[Your goal]:
Every line of the listing below must be printed again exactly, apart from its pictures.

· · ·

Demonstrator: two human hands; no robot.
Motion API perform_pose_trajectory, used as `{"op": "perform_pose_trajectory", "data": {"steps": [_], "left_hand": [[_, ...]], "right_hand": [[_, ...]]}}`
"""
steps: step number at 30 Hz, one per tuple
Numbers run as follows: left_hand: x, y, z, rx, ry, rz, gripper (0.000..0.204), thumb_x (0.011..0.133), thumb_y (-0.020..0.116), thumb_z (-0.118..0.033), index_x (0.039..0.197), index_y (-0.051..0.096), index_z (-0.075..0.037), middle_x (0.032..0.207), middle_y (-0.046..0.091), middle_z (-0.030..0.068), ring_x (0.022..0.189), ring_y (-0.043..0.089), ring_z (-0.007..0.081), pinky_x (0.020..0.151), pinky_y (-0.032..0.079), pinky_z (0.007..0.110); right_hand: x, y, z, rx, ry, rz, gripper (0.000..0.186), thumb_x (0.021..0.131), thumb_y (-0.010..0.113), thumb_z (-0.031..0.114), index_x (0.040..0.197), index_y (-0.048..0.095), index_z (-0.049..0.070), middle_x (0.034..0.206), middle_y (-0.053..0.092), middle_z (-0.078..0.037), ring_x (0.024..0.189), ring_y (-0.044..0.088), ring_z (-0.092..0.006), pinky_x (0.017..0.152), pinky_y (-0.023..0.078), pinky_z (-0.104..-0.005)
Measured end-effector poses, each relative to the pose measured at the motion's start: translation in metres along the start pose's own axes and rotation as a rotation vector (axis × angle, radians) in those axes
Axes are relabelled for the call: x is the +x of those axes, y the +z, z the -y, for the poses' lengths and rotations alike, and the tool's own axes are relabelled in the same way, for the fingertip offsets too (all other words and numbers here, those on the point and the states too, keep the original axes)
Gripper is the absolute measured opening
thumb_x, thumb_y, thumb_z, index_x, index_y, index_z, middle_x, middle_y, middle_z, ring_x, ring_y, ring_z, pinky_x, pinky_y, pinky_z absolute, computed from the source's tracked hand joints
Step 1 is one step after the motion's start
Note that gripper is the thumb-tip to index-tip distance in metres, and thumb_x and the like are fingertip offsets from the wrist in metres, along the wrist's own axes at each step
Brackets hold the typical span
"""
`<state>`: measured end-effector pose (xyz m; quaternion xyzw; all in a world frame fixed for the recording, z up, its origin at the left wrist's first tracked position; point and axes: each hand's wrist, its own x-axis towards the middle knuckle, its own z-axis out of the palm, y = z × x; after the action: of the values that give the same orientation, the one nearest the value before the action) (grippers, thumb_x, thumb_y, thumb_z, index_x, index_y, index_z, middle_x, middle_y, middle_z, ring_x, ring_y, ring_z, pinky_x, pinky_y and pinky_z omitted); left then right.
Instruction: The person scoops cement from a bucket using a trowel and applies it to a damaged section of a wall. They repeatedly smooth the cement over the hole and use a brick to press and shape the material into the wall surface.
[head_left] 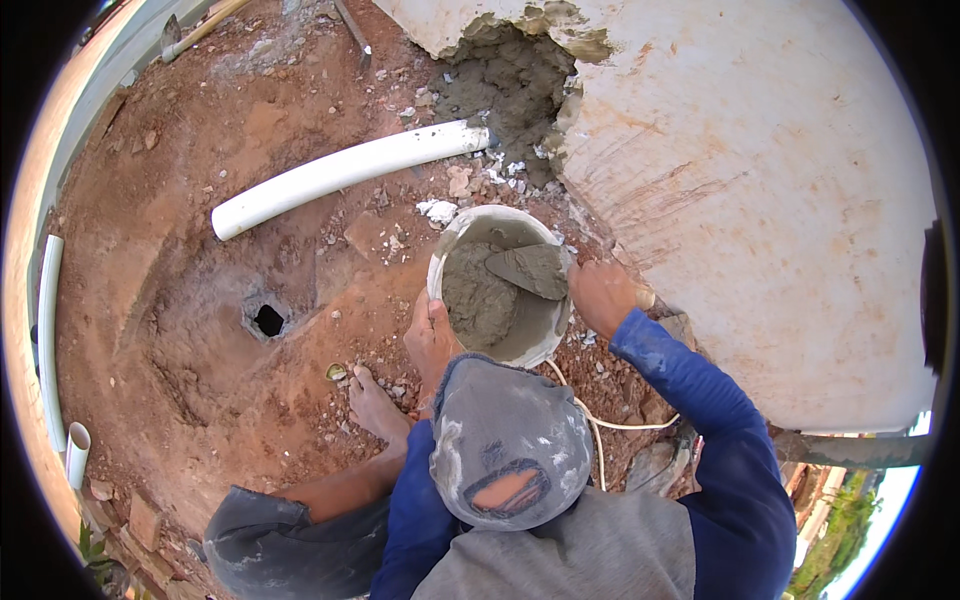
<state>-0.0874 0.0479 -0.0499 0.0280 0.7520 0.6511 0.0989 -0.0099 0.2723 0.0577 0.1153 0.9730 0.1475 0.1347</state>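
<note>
Rough mortar (505, 90) packs the far gap in the wall (750, 200); smoothing likely remains. A co-worker's (590, 560) left fingers (430, 306) clasp the nearer bucket (436, 275), right fingers (590, 284) wrapping the trowel (530, 270); the wearer's own fingers, out of view, I cannot tell.

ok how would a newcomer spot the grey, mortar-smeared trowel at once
Start at the broad cream wall or slab filling the upper right. Left of its edge stands a round whitish bucket of lumpy grey mortar. Inside it, the grey, leaf-shaped trowel stands out from that mortar by its flat, tapering blade.
</note>
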Motion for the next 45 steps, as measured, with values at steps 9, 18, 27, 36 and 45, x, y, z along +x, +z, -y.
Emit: {"op": "perform_pose_trajectory", "data": {"steps": [9,18,27,36,45], "left_hand": [[-0.008,0.003,-0.016,-0.005,0.007,0.086,0.057,0.104,0.049,-0.048,0.134,0.059,-0.001,0.102,0.071,0.0230,0.089,0.068,0.0300,0.079,0.052,0.040],[-0.007,-0.009,-0.009,-0.039,-0.046,0.067,0.051,0.104,0.047,-0.042,0.130,0.061,0.000,0.105,0.070,0.0217,0.093,0.067,0.0297,0.082,0.050,0.040],[-0.011,-0.033,0.004,-0.160,-0.124,-0.036,0.048,0.105,0.045,-0.038,0.127,0.062,0.002,0.105,0.070,0.0206,0.093,0.066,0.0294,0.084,0.049,0.040],[-0.038,-0.081,0.022,-0.091,-0.194,-0.192,0.045,0.105,0.044,-0.033,0.123,0.062,0.004,0.105,0.069,0.0195,0.094,0.064,0.0291,0.085,0.048,0.040],[0.005,-0.007,0.034,0.017,-0.085,-0.097,0.042,0.106,0.043,-0.029,0.122,0.063,0.005,0.104,0.069,0.0178,0.094,0.063,0.0277,0.086,0.048,0.038]], "right_hand": [[-0.031,-0.003,0.062,0.171,-0.199,0.086,0.012,0.081,0.065,0.013,0.084,0.068,0.002,0.078,0.069,-0.019,0.072,0.072,-0.0330,0.062,0.057,-0.0430],[-0.078,0.036,0.044,0.553,0.096,0.121,0.036,0.095,0.061,0.041,0.101,0.068,0.005,0.073,0.068,-0.022,0.072,0.068,-0.0423,0.069,0.054,-0.0523],[-0.089,0.044,0.040,0.664,0.106,-0.027,0.037,0.095,0.064,0.040,0.096,0.068,0.004,0.071,0.067,-0.021,0.068,0.067,-0.0404,0.064,0.052,-0.0505],[0.007,-0.056,0.037,1.297,-0.098,0.177,0.040,0.092,0.072,0.041,0.081,0.068,0.003,0.063,0.062,-0.008,0.054,0.063,-0.0213,0.053,0.050,-0.0356],[0.173,0.035,-0.141,1.557,0.445,0.234,0.043,0.097,0.067,0.044,0.078,0.064,0.005,0.059,0.050,0.003,0.045,0.044,-0.0065,0.041,0.036,-0.0231]]}}
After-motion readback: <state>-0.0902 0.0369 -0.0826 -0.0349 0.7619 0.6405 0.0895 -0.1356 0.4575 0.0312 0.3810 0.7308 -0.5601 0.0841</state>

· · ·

[Exercise result]:
Demonstrator: two human hands; no robot.
Motion API perform_pose_trajectory, used as `{"op": "perform_pose_trajectory", "data": {"steps": [_], "left_hand": [[_, ...]], "right_hand": [[_, ...]]}}`
"""
steps: step number at 30 Hz, one per tuple
Numbers run as follows: left_hand: x, y, z, rx, ry, rz, gripper (0.000..0.204), thumb_x (0.011..0.133), thumb_y (-0.020..0.116), thumb_z (-0.118..0.033), index_x (0.039..0.197), index_y (-0.051..0.096), index_z (-0.075..0.037), middle_x (0.032..0.207), middle_y (-0.046..0.091), middle_z (-0.030..0.068), ring_x (0.022..0.189), ring_y (-0.043..0.089), ring_z (-0.007..0.081), pinky_x (0.020..0.151), pinky_y (-0.032..0.079), pinky_z (0.007..0.110); right_hand: x, y, z, rx, ry, rz, gripper (0.000..0.186), thumb_x (0.021..0.131), thumb_y (-0.010..0.113), thumb_z (-0.031..0.114), index_x (0.040..0.197), index_y (-0.048..0.095), index_z (-0.049..0.070), middle_x (0.034..0.206), middle_y (-0.053..0.092), middle_z (-0.078..0.037), ring_x (0.024..0.189), ring_y (-0.044..0.088), ring_z (-0.092..0.006), pinky_x (0.017..0.152), pinky_y (-0.023..0.078), pinky_z (-0.104..-0.005)
Measured end-effector poses, each relative to the pose measured at the motion's start: translation in metres along the start pose's own axes and rotation as a rotation vector (axis × angle, radians) in those axes
Axes are relabelled for the call: x is the +x of those axes, y the +z, z the -y, for the poses' lengths and rotations alike, and the tool's own axes are relabelled in the same way, for the fingertip offsets too (all other words and numbers here, those on the point and the states too, keep the original axes)
Gripper is the absolute measured opening
thumb_x, thumb_y, thumb_z, index_x, index_y, index_z, middle_x, middle_y, middle_z, ring_x, ring_y, ring_z, pinky_x, pinky_y, pinky_z absolute, computed from the source's tracked hand joints
Step 1 is one step after the motion's start
Note that gripper is the thumb-tip to index-tip distance in metres, and thumb_x and the like are fingertip offsets from the wrist in metres, along the wrist's own axes at each step
Brackets hold the typical span
"""
`<state>`: measured end-effector pose (xyz m; quaternion xyzw; all in a world frame fixed for the recording, z up, its origin at the left wrist's first tracked position; point and axes: each hand's wrist, its own x-axis towards the middle knuckle, its own z-axis out of the palm, y = z × x; after the action: of the values that give the same orientation, the one nearest the value before the action) (grippers, thumb_x, thumb_y, thumb_z, index_x, index_y, index_z, middle_x, middle_y, middle_z, ring_x, ring_y, ring_z, pinky_x, pinky_y and pinky_z omitted); left then right.
Instruction: The person scoops cement from a bucket using a trowel and applies it to a damaged section of a wall. They repeatedly smooth the cement over the hole and use a brick to press and shape the material into the wall surface.
[head_left] 
<state>-0.0874 0.0479 -0.0499 0.0280 0.7520 0.6511 0.0989 -0.0099 0.2723 0.0577 0.1153 0.9730 0.1475 0.1347</state>
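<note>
Rough mortar (505, 90) packs the far gap in the wall (750, 200); smoothing likely remains. A co-worker's (590, 560) left fingers (430, 306) clasp the nearer bucket (436, 275), right fingers (590, 284) wrapping the trowel (530, 270); the wearer's own fingers, out of view, I cannot tell.

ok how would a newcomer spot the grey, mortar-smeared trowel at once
Start at the broad cream wall or slab filling the upper right. Left of its edge stands a round whitish bucket of lumpy grey mortar. Inside it, the grey, leaf-shaped trowel stands out from that mortar by its flat, tapering blade.
</note>
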Motion for the next 45 steps, as measured, with values at steps 9, 18, 27, 36 and 45, x, y, z along +x, +z, -y.
Emit: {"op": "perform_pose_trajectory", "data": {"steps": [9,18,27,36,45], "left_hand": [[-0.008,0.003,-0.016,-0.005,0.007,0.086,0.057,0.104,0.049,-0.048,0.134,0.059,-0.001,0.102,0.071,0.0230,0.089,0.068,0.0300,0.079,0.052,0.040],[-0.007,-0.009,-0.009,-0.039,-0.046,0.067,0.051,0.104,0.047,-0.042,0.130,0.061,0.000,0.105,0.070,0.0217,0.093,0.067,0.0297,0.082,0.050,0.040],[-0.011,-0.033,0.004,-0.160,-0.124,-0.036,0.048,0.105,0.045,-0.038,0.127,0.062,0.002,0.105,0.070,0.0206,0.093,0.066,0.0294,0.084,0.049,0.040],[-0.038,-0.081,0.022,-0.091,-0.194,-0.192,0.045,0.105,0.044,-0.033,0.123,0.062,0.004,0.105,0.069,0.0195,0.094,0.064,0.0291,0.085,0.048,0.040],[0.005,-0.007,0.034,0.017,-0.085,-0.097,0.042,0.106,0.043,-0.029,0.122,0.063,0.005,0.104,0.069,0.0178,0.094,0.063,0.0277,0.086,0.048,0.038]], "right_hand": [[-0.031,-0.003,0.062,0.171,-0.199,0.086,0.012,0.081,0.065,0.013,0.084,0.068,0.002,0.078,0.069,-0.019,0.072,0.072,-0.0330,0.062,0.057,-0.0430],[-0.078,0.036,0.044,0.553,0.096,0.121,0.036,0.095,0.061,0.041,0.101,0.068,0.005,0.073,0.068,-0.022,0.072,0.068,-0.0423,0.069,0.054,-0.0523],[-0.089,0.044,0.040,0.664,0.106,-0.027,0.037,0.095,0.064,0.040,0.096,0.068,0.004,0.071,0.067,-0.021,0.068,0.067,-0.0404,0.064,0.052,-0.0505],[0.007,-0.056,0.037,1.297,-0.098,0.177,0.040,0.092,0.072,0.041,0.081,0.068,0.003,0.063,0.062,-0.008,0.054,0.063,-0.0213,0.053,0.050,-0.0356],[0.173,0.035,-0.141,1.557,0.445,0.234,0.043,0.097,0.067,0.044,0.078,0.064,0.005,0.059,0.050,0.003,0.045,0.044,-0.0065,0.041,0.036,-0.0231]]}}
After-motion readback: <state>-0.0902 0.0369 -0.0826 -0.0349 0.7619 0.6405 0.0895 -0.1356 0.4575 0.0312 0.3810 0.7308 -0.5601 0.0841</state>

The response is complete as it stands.